Are you ready to learn? Let's get right into it!
What Is Cheerio?
Cheerio is a fast and flexible JavaScript library built over htmlparser2, with a similar implementation to jQuery that's specifically designed for server-side DOM manipulation. It also provides robust APIs for parsing and traversing markup data.
For all newbies out there, read this introduction to web scraping with JavaScript and Node.js. And if you're unfamiliar with the jQuery syntax, a good Cheerio scraping alternative is Puppeteer.
Prerequisites
To follow this guide, you need to meet some important prerequisites!
You have to be fluent in JavaScript and Node.js. Also, make sure you have these installed on your device:
- Node.js
- npm
- Code editor (e.g., VS Code or Atom)
If you're unsure whether you have these on your computer, you can check that by running node -v
and npm -v
in your terminal.
Cheerio Example Usage
Let's explore precisely how the tool works:
To get your scraping project started, you need to pass markup data for Cheerio to load and build a DOM. This is performed by the load
function.
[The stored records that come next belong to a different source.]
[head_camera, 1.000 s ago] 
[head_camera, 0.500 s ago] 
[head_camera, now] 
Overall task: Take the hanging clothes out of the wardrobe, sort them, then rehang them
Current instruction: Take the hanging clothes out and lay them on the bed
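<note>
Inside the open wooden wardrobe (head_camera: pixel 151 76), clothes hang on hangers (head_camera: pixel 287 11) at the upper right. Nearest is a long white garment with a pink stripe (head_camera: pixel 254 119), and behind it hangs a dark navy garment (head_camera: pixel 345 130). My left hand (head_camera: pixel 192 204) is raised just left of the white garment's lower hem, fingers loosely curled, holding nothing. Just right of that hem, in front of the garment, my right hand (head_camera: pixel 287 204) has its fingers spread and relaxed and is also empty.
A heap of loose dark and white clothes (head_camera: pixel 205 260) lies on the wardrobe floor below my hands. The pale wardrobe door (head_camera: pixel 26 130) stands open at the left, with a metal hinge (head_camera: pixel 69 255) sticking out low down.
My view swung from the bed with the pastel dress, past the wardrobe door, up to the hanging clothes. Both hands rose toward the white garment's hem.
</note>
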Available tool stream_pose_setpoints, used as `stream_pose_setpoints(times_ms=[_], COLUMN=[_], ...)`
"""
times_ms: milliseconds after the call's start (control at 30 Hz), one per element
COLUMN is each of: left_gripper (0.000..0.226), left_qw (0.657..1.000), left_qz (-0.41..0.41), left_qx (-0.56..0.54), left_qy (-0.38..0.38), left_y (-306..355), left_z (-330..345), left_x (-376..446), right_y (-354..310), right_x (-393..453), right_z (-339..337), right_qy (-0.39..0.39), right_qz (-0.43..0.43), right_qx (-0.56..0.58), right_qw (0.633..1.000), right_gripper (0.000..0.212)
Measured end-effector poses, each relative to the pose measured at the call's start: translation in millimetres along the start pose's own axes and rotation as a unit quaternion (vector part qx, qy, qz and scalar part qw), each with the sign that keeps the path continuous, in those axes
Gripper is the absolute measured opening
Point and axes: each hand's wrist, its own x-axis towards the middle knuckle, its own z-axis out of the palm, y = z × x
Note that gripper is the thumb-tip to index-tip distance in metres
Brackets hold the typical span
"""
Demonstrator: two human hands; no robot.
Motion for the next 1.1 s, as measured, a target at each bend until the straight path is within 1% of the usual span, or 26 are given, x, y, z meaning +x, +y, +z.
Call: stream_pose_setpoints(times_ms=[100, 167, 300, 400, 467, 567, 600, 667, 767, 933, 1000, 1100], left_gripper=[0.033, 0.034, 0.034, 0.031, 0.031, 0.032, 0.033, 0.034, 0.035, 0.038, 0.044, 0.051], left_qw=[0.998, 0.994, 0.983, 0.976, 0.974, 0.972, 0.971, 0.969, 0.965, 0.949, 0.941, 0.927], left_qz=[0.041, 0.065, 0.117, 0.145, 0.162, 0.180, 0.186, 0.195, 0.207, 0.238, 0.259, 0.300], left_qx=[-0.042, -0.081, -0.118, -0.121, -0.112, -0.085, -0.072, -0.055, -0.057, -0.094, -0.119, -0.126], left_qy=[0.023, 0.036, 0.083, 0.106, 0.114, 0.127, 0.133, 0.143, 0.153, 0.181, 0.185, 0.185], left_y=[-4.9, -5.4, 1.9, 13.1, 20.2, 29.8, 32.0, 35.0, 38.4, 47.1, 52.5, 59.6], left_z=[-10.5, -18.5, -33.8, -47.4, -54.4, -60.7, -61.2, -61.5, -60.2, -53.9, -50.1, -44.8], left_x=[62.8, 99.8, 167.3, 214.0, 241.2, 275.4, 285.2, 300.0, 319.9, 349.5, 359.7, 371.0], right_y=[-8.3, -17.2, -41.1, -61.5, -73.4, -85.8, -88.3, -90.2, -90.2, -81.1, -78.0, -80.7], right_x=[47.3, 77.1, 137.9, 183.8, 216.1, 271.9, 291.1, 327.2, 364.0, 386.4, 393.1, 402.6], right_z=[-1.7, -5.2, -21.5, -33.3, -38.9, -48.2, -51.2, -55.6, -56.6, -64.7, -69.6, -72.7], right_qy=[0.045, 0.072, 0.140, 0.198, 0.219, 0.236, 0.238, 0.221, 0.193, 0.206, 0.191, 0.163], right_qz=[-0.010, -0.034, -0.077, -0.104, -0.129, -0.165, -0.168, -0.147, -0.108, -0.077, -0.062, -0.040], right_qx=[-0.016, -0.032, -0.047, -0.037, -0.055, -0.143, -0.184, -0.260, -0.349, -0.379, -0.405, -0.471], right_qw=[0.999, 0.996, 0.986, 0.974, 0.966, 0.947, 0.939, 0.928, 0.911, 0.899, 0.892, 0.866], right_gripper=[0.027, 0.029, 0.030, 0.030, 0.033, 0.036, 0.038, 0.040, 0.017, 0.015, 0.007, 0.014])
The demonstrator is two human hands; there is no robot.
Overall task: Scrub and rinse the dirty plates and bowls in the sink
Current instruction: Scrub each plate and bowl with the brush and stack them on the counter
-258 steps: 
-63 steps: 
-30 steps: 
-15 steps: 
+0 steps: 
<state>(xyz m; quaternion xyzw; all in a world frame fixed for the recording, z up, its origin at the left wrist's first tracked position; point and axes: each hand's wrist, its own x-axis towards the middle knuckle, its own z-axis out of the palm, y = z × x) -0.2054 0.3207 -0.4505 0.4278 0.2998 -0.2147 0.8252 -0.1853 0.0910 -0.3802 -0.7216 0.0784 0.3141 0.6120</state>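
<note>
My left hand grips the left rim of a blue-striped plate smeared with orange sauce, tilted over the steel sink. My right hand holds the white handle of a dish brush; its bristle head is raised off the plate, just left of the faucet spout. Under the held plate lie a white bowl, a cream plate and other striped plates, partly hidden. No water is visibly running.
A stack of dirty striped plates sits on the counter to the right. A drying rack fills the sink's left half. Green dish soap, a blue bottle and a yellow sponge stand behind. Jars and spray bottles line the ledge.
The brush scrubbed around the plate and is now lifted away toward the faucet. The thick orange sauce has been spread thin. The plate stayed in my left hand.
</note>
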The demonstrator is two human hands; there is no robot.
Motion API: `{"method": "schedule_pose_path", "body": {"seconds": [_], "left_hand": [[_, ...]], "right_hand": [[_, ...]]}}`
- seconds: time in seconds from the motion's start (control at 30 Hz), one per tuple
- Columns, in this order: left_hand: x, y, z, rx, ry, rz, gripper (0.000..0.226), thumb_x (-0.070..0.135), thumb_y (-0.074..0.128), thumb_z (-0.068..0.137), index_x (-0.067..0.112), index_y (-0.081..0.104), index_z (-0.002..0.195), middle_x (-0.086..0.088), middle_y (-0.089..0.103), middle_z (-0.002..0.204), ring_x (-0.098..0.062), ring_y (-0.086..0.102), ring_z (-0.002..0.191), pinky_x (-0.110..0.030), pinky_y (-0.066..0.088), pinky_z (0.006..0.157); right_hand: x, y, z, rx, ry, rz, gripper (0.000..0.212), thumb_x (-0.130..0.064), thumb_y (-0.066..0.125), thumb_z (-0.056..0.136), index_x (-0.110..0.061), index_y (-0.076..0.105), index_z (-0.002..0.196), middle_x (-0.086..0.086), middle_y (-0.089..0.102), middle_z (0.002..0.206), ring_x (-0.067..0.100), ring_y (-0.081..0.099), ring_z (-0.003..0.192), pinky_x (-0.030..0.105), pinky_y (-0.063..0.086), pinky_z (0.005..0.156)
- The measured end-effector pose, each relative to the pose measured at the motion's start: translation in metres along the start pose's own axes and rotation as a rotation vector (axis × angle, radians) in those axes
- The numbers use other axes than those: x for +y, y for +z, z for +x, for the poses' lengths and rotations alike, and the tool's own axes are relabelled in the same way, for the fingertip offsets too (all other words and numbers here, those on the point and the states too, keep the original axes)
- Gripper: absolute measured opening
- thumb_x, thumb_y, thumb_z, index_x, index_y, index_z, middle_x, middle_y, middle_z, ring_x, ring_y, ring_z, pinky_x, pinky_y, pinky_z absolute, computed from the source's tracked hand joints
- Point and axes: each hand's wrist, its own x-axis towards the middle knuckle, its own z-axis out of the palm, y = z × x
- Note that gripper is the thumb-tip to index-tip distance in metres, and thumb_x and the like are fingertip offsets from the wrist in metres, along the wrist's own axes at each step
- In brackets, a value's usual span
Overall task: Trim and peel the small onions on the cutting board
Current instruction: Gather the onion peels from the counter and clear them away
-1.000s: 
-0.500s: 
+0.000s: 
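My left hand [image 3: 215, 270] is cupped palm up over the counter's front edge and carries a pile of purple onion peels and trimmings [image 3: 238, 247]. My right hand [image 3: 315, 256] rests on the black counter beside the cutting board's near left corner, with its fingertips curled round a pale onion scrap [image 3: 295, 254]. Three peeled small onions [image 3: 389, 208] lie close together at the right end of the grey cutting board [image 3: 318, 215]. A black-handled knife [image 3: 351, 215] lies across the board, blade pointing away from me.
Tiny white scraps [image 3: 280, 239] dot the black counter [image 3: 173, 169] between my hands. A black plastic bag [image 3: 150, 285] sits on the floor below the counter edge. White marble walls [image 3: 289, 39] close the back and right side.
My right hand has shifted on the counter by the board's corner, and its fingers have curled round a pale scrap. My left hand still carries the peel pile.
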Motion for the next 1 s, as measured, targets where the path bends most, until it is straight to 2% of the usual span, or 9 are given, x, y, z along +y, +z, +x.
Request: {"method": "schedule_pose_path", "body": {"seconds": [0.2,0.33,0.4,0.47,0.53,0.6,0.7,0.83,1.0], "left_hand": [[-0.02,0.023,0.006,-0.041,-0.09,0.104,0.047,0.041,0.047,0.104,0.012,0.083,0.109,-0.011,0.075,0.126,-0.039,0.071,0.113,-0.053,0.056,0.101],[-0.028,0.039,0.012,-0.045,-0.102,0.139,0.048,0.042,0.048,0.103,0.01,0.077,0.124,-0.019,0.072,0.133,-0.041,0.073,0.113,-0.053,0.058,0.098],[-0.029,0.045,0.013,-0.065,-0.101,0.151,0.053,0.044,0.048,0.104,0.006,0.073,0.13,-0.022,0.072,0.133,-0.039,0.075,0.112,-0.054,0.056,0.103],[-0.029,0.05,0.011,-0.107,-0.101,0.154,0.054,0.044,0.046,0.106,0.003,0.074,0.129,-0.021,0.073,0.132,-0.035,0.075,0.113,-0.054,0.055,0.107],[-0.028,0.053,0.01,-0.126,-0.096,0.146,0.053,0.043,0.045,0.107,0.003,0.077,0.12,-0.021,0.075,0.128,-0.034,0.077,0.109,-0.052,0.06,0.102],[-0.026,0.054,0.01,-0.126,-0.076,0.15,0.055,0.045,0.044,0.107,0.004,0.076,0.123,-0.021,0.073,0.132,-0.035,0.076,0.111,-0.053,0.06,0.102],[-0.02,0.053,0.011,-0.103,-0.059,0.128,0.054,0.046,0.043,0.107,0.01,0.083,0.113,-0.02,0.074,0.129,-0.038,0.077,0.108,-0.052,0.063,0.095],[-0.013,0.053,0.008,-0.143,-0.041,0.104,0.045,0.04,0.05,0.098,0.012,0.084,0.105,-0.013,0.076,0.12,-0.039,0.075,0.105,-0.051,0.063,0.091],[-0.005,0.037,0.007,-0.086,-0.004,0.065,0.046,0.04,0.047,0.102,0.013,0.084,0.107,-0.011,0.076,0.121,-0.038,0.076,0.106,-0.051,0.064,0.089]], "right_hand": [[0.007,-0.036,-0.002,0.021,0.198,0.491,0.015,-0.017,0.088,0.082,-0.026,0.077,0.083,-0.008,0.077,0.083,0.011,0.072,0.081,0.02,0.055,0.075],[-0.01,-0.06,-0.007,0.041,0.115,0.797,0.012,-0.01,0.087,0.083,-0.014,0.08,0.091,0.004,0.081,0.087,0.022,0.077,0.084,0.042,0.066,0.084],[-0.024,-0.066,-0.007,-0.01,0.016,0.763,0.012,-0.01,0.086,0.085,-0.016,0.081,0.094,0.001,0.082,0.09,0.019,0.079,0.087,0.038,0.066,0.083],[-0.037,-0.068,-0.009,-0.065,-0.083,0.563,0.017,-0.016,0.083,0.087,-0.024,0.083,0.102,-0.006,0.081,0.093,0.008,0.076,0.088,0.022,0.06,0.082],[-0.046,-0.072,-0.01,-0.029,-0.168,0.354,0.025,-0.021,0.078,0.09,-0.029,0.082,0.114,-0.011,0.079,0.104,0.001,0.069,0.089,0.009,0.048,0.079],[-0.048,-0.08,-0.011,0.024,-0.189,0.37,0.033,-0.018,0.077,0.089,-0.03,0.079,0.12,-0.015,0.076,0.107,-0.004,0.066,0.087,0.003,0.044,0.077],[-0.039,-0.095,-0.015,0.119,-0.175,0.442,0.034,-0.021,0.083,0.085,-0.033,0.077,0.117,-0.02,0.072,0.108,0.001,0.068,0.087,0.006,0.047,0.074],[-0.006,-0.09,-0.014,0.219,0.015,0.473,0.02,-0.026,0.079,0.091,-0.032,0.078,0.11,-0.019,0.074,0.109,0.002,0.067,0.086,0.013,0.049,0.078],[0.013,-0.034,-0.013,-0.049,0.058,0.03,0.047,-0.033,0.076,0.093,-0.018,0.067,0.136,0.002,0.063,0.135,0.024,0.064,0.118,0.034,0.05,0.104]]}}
After loading in the markup and initializing Cheerio, you can begin manipulating and traversing the resulting data structure with its API.
Here's an example:
const cheerio = require('cheerio');
const $ = cheerio.load('<h2 class="title">Hello world</h2>') // Load markup
// Use a selector to grab the title class from the markup and change its text
$('h2.title').text('Hello there!');
$('h2').addClass('welcome'); // Add a 'welcome' class to the markup
console.log($.html()); // The html() method renders the document
This logs the following to the console:
<html><head></head><body><h2 class="title welcome">Hello there!</h2></body></html>
Note that Cheerio will automatically include <html>
, <head>
, and <body>
elements in the rendered markup, just like we have in browser contexts (only if they aren't already present). However, you can disable this behavior by adding false
as a third argument to the load
. See how it works:
// ...
const $ = cheerio.load('<h2> class="title">Hello world</h2>', null, false)
// ...
Cheerio's selector
API
Time to dive deeper into Cheerio's selectors that can be used to traverse and manipulate markup data! If you've used jQuery before, you'll find that the selector
API implementation is quite similar to it.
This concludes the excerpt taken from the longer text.